*Exercise requirements*: Each word in the data below should be copied exactly; the images should not.

*Information provided*:
※ ※ ※

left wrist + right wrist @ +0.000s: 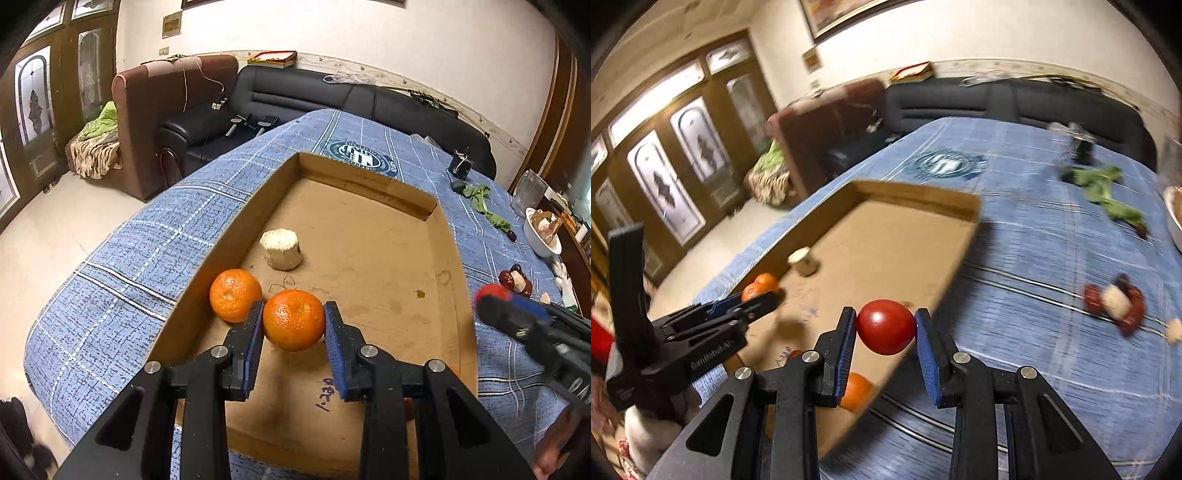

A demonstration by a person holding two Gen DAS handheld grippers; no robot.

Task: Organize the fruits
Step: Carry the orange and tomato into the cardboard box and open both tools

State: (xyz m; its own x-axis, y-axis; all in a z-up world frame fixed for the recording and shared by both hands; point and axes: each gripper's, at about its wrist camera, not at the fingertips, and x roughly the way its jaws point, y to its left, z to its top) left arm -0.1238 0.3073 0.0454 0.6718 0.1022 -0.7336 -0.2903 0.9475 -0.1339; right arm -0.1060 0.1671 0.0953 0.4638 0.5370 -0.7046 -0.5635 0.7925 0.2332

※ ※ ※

*Solution to this exercise*:
left wrist + right wrist @ +0.000s: 

A demonstration by a person holding two Gen DAS handheld grippers; no robot.

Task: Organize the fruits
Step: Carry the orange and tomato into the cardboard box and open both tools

State: (xyz m; its own x-axis, y-axis; all in a z-up world frame fixed for the recording and shared by both hands; point and axes: each gripper's, at about its wrist camera, not at the fingertips, and x roughly the way its jaws point, y to its left, z to its top) left arm -0.1238 0.3073 0.0454 0.6718 0.1022 -0.7336 -0.2903 0.9475 -0.1339; right arm -0.1060 0.1671 0.0953 0.4638 0.5370 -0.7046 -0.5635 0.7925 0.2332

This finishes the answer to the exercise.